TASK:
Which lines of the listing below contain the word "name"? Copy each of them.

★ ★ ★ ★ ★ ★ ★

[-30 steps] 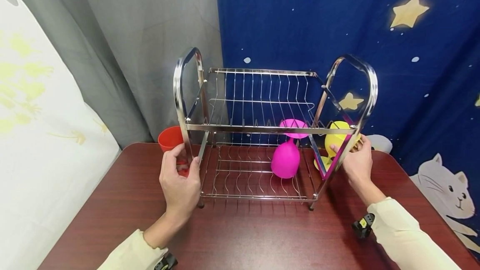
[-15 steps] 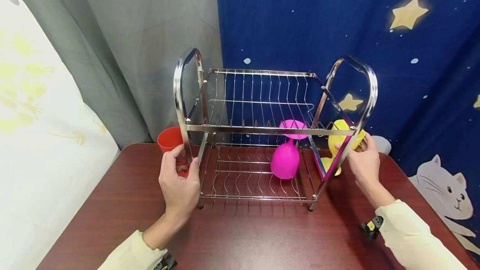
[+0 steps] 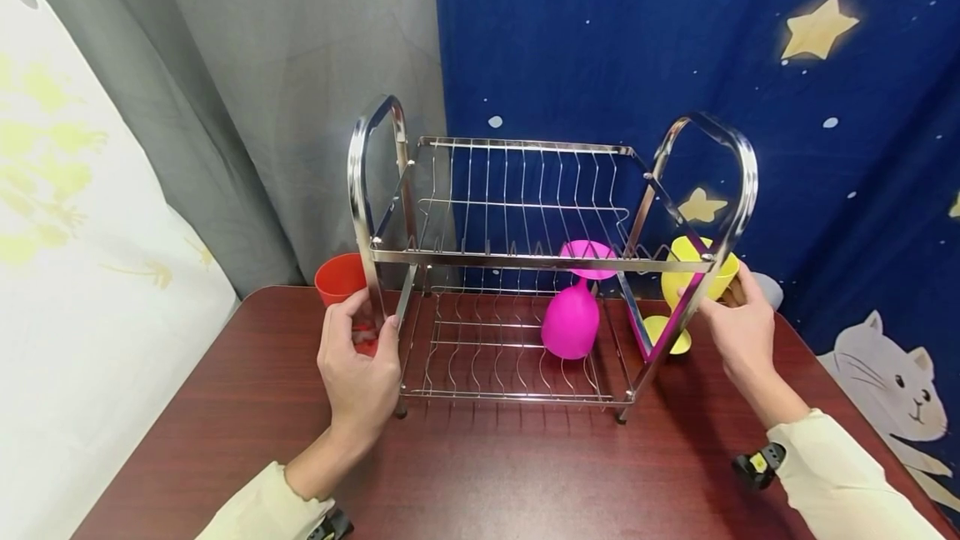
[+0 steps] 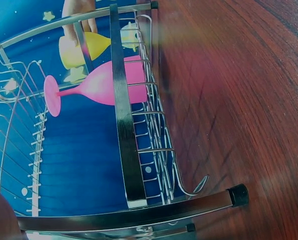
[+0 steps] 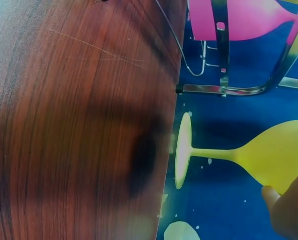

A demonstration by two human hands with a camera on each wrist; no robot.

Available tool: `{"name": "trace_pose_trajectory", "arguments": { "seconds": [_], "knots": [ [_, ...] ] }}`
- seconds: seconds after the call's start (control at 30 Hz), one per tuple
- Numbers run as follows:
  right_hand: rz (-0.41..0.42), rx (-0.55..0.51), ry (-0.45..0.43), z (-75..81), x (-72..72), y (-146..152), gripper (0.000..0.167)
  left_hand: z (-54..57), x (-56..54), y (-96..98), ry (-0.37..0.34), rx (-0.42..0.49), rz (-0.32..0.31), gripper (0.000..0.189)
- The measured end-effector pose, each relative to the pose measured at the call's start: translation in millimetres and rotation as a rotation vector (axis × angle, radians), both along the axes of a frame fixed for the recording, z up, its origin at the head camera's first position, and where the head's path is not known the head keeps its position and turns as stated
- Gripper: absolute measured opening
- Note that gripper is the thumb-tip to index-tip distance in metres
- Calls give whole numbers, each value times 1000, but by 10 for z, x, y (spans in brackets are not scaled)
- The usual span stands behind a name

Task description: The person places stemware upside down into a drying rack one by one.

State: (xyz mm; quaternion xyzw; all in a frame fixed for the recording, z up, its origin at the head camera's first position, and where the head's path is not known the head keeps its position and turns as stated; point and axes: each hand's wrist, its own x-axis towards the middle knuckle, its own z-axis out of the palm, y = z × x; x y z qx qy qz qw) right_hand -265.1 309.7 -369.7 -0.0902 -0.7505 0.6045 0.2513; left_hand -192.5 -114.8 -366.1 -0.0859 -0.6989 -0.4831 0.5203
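A two-tier metal dish rack (image 3: 517, 258) stands on the table. My left hand (image 3: 360, 373) grips its left post, thumb on the inner side and fingers behind. Just beyond that hand is a red cup (image 3: 341, 276), its lower part mostly hidden. On the rack's lower tier, toward the right, a magenta goblet (image 3: 572, 323) rests upside down. Outside the rack's right side, my right hand (image 3: 742, 327) holds a yellow goblet (image 5: 284, 150) by its bowl, foot down. Whether its foot touches the table I cannot tell.
The dark red wooden table (image 3: 510, 473) ends at a back edge just behind the rack. A grey curtain (image 3: 300, 65) and a blue star-patterned curtain (image 3: 570, 40) hang there. The rack's right handle (image 3: 742, 165) rises close to the right hand.
My right hand has moved right with the yellow goblet, away from the rack's right side. The left hand, rack, red cup and magenta goblet have stayed in place.
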Motion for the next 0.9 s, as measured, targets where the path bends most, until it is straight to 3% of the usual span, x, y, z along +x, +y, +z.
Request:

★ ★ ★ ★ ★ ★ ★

RESPONSE AREA:
Available tool: `{"name": "trace_pose_trajectory", "arguments": { "seconds": [_], "knots": [ [_, ...] ] }}`
- The usual span stands behind a name

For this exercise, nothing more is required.